## Task directions
Exact retyping of the data: please keep every word and drop each picture.

====================

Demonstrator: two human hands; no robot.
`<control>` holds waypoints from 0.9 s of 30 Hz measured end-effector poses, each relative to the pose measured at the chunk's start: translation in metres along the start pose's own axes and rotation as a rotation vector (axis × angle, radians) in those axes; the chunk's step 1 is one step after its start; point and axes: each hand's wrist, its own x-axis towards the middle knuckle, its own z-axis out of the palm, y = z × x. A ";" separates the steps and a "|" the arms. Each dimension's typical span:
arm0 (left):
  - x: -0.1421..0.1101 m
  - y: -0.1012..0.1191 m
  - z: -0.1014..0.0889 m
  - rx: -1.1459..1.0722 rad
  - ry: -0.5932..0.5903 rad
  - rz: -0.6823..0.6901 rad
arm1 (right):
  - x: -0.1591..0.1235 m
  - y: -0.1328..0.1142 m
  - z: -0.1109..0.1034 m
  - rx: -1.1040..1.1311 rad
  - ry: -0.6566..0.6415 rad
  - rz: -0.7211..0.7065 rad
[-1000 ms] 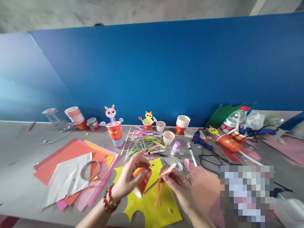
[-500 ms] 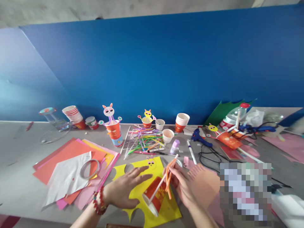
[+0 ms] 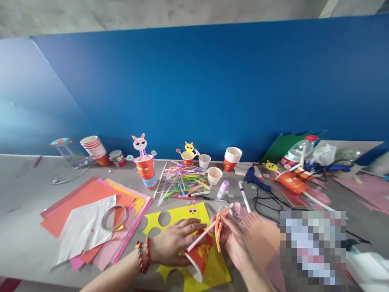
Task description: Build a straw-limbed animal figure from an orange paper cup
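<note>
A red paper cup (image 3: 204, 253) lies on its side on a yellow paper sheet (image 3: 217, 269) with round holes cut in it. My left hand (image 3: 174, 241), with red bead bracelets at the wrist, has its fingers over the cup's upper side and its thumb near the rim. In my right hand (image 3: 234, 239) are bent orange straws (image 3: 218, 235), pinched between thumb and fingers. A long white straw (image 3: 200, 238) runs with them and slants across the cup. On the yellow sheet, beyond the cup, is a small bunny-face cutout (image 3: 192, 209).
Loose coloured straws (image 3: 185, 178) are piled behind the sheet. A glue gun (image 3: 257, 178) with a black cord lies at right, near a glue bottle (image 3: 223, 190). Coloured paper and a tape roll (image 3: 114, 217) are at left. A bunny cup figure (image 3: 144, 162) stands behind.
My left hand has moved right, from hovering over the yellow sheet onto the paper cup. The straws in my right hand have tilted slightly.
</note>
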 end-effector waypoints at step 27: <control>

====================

## Answer box
Demonstrator: two human hands; no robot.
`<control>` holds waypoints from 0.9 s of 30 Hz measured end-effector poses, each relative to the pose measured at the chunk's start: translation in metres along the start pose's own axes and rotation as a rotation vector (axis × angle, radians) in those axes; the chunk's step 1 is one step after its start; point and axes: each hand's wrist, its own x-axis towards the middle knuckle, its own z-axis out of the palm, y = z × x. A ";" separates the steps and a "|" the arms. Each dimension's typical span:
arm0 (left):
  - x: -0.1421..0.1101 m
  - y: -0.1012..0.1191 m
  - z: -0.1014..0.0889 m
  - rx: -1.1459..1.0722 rad
  - ry: -0.5932..0.5903 rad
  - rz: -0.6823..0.6901 rad
arm1 (right):
  - x: -0.1591..0.1235 m
  - y: -0.1328..0.1142 m
  - z: -0.1109..0.1034 m
  - rx: -1.1040..1.1311 rad
  - ry: -0.6566..0.6415 rad
  - rz: -0.7211..0.7065 rad
[-1000 ms] 
[-500 ms] 
[+0 ms] 
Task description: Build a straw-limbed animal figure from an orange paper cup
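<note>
A red paper cup (image 3: 204, 253) lies on its side on a yellow paper sheet (image 3: 217, 269) with round holes cut in it. My left hand (image 3: 174, 241), with red bead bracelets at the wrist, has its fingers over the cup's upper side and its thumb near the rim. In my right hand (image 3: 234, 239) are bent orange straws (image 3: 218, 235), pinched between thumb and fingers. A long white straw (image 3: 200, 238) runs with them and slants across the cup. On the yellow sheet, beyond the cup, is a small bunny-face cutout (image 3: 192, 209).
Loose coloured straws (image 3: 185, 178) are piled behind the sheet. A glue gun (image 3: 257, 178) with a black cord lies at right, near a glue bottle (image 3: 223, 190). Coloured paper and a tape roll (image 3: 114, 217) are at left. A bunny cup figure (image 3: 144, 162) stands behind.
My left hand has moved right, from hovering over the yellow sheet onto the paper cup. The straws in my right hand have tilted slightly.
</note>
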 end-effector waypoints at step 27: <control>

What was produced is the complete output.